Work to complete: Please return the whole listing word for word.

Available data:
Segment Open
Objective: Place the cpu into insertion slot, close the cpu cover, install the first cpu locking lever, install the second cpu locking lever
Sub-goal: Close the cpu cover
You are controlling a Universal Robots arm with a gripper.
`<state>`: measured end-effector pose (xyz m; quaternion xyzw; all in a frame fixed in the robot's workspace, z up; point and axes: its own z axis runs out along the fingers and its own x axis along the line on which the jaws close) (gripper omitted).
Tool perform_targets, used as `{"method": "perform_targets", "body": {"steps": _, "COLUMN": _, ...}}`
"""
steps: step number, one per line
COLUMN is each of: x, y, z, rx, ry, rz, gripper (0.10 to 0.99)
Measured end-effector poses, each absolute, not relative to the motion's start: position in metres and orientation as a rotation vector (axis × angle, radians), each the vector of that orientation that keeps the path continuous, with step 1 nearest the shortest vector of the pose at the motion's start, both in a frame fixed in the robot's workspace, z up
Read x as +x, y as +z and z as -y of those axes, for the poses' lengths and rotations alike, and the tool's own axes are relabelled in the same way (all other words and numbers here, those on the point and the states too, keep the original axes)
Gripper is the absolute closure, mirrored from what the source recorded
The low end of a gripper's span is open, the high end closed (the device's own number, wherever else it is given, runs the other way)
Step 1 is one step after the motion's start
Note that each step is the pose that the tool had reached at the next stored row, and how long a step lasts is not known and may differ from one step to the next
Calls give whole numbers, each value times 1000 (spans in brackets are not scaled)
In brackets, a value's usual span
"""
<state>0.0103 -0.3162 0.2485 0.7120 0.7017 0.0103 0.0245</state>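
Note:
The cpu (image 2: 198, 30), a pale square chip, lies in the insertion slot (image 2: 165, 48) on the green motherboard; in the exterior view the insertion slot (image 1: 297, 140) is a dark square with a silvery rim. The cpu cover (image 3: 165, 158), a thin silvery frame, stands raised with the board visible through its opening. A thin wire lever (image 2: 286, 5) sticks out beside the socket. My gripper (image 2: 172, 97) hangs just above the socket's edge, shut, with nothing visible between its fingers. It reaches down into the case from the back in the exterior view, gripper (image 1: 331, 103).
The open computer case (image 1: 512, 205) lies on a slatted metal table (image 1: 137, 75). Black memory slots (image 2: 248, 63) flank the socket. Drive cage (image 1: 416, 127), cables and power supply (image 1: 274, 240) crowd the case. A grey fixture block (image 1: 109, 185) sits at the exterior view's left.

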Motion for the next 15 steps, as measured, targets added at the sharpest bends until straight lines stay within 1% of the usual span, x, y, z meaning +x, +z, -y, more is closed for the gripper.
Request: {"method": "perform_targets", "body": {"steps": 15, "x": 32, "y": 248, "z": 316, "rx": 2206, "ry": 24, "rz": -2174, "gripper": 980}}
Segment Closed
Output of the exercise:
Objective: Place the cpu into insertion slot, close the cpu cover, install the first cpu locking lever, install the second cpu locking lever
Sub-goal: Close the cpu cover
You are controlling a Universal Robots arm with a gripper.
`<state>`: measured end-effector pose (xyz m; quaternion xyzw; all in a frame fixed in the robot's workspace, z up; point and axes: its own z axis runs out along the fingers and its own x axis along the line on which the jaws close) (gripper omitted).
Tool perform_targets, used as `{"method": "perform_targets", "body": {"steps": _, "COLUMN": _, ...}}`
"""
steps: step number, one per line
COLUMN is each of: x, y, z, rx, ry, rz, gripper (0.10 to 0.99)
Measured end-effector poses, each absolute, not relative to the motion's start: position in metres and orientation as a rotation vector (axis × angle, radians), each the vector of that orientation that keeps the path continuous, with step 1 nearest the shortest vector of the pose at the motion's start, both in a frame fixed in the robot's workspace, z up
Read x as +x, y as +z and z as -y of those axes, for the poses' lengths and rotations alike, and the tool's own axes are relabelled in the same way (all other words and numbers here, those on the point and the states too, keep the original axes)
Gripper is the absolute closure, mirrored from what the source recorded
The low end of a gripper's span is open, the high end closed (the device's own number, wherever else it is given, runs the other way)
Step 1 is one step after the motion's start
Note that each step is the pose that the tool had reached at the next stored row, and how long a step lasts is not known and may differ from one step to the next
Calls give whole numbers, each value times 1000 (spans in brackets are not scaled)
In brackets, a value's usual span
"""
<state>0.0103 -0.3162 0.2485 0.7120 0.7017 0.0103 0.0245</state>
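Note:
The cpu (image 2: 198, 30), a pale square chip, lies in the insertion slot (image 2: 165, 48) on the green motherboard; in the exterior view the insertion slot (image 1: 297, 140) is a dark square with a silvery rim. The cpu cover (image 3: 165, 158), a thin silvery frame, stands raised with the board visible through its opening. A thin wire lever (image 2: 286, 5) sticks out beside the socket. My gripper (image 2: 172, 97) hangs just above the socket's edge, shut, with nothing visible between its fingers. It reaches down into the case from the back in the exterior view, gripper (image 1: 331, 103).
The open computer case (image 1: 512, 205) lies on a slatted metal table (image 1: 137, 75). Black memory slots (image 2: 248, 63) flank the socket. Drive cage (image 1: 416, 127), cables and power supply (image 1: 274, 240) crowd the case. A grey fixture block (image 1: 109, 185) sits at the exterior view's left.
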
Motion for the next 15 steps, as measured, targets added at the sharpest bends until straight lines stay within 1% of the usual span, x, y, z meaning +x, +z, -y, more is closed for the gripper.
Request: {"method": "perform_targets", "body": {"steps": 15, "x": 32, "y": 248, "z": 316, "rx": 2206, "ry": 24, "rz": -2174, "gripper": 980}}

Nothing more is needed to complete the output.